In May 2014, the Financial Accounting Standards Board (“FASB”) issued Accounting Standards Update (“ASU”) 2014-09, Revenue from Contracts with Customers, which amends the guidance in former Accounting Standards Codification Topic 605, Revenue Recognition, and provides a single, comprehensive revenue recognition model for all contracts with customers. This standard contains principles that an entity will apply to determine the measurement of revenue and timing of when it is recognized. The entity will recognize revenue to reflect the transfer of goods or services to customers at an amount that the entity expects to be entitled to in exchange for those goods or services. This ASU permits companies to either apply the requirements retrospectively to all prior periods presented, or apply the requirement in the year of adoption, through a cumulative adjustment. In August 2015, the FASB issued ASU 2015-14, Revenue from Contracts with Customers (Topic 606) Deferral of the Effective Date, which amends the previously issued ASU to provide for a one year deferral from the original effective date. This ASU is effective for public business entities for annual reporting periods beginning after December 15, 2017, including interim periods within those reporting periods. Early adoption is permitted for annual reporting periods beginning on or after December 15, 2016, including interim periods within that annual period. The Company will adopt the provisions of ASU 2014-09 and ASU 2015-14 for the fiscal year beginning January 1, 2018 and has elected the modified retrospective approach. The Company is currently evaluating the impact on its consolidated financial statements.

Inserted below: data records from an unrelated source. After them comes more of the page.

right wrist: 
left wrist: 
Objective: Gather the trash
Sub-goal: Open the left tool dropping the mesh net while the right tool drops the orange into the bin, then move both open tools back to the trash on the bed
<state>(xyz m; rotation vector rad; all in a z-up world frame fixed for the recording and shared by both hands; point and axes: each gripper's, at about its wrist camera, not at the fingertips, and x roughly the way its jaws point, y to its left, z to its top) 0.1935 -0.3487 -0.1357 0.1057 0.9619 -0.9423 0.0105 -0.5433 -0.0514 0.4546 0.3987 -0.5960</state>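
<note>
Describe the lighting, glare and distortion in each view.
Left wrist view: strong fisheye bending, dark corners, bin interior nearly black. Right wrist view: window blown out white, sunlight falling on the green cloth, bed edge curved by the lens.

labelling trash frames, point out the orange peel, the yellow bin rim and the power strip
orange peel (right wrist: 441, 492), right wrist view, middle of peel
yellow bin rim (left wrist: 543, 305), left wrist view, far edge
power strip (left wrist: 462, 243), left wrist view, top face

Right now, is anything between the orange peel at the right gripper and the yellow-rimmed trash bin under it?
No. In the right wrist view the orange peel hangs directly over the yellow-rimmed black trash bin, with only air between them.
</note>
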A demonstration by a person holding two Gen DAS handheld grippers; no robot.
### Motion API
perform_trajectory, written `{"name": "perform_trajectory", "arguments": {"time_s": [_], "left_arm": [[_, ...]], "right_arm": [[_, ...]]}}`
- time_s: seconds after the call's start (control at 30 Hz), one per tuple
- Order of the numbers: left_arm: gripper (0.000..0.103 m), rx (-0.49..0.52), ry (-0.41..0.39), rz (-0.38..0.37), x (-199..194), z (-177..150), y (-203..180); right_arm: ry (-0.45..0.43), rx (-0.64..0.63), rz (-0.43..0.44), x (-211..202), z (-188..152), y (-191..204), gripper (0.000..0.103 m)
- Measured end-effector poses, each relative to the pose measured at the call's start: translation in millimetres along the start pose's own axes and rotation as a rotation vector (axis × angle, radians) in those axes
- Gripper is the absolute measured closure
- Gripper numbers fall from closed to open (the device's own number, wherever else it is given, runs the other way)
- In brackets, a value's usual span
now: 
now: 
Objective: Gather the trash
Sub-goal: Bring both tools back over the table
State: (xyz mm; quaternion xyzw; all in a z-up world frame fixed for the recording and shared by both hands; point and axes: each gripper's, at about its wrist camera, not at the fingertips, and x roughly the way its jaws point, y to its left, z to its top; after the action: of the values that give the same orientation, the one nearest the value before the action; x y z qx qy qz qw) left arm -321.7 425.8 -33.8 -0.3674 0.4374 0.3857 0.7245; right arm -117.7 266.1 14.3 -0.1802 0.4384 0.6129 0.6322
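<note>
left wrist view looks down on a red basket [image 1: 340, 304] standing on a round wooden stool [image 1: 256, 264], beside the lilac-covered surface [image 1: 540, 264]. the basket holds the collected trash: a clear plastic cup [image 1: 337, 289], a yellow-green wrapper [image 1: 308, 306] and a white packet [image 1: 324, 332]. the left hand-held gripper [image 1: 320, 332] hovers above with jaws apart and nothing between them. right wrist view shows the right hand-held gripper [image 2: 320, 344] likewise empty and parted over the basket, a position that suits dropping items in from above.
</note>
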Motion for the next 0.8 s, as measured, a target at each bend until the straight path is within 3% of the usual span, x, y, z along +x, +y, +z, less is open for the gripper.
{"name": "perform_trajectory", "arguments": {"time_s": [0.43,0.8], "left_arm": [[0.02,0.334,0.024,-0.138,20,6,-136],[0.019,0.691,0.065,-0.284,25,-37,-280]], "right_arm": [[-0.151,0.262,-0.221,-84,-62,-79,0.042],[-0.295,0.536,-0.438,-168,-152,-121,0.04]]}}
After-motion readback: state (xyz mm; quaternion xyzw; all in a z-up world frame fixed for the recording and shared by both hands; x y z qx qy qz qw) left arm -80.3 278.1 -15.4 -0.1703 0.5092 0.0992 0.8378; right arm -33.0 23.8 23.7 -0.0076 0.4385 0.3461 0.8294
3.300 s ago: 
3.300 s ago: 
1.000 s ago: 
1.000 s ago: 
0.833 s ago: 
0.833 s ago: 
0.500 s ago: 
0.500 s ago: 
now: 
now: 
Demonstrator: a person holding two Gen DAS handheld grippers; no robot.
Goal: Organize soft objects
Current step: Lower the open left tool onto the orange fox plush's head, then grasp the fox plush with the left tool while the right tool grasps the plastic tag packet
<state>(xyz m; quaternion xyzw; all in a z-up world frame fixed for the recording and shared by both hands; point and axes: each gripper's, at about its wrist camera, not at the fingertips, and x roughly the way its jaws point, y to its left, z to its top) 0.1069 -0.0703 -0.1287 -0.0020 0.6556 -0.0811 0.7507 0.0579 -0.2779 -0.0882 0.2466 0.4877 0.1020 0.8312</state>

In July 2015, the FASB issued ASU 2015-11, Inventory (Topic 330), which requires that inventory be measured at the lower of cost or net realizable value. Prior to the issuance of the new guidance, inventory was measured at the lower of cost or market. Replacing the concept of market with the single measurement of net realizable value is intended to create efficiencies for preparers. Inventory measured using the last-in, first-out (LIFO) method and the retail inventory method are not impacted by the new guidance. This ASU will be effective for public entities with annual reporting periods beginning after December 15, 2016. The Company does not expect the adoption to have a material impact on its consolidated financial statements.

In February 2016, the FASB issued ASU 2016-02, Leases (Topic 842), which is intended to improve financial reporting about leasing transactions. This ASU will require organizations (“lessees”) that lease assets with lease terms of more than twelve months to recognize on the balance sheet the assets and liabilities for the rights and obligations created by those leases. Organizations that own the assets leased by lessees (“lessors”) will remain largely unchanged from current guidance. In addition, this ASU will require disclosures to help investors and other financial statement users better understand the amount, timing and uncertainty of cash flows arising from leases. This ASU will be effective for annual reporting periods beginning after December 15, 2018 and interim periods within those fiscal years, with early adoption permitted. The Company is currently evaluating the impact of this ASU on its consolidated financial statements.

In November 2016, the FASB issued ASU 2016-18, Statement of Cash Flows (Topic 230), which requires the statement of cash flows to explain the change during the period in the total of cash, cash equivalents, and amounts generally described as restricted cash or restricted cash equivalents. Therefore, amounts generally described as restricted cash and restricted cash equivalents should be included with cash and cash equivalents when reconciling the beginning-of-period and end-of-period total amounts shown on the statement of cash flows. This ASU will be effective for annual reporting periods beginning after December 15, 2017 and interim periods within those fiscal years, with early adoption permitted. The Company has early adopted this standard, resulting in a $44 and $0 change for the years ended December 31, 2016 and December 31, 2015, respectively, within the change in cash, cash equivalents and restricted cash. The total cash, cash equivalents, and restricted cash shown in the Consolidated Statements of Cash Flows represent the sum of the cash and cash equivalents and restricted cash amounts shown in the Consolidated Balance Sheets.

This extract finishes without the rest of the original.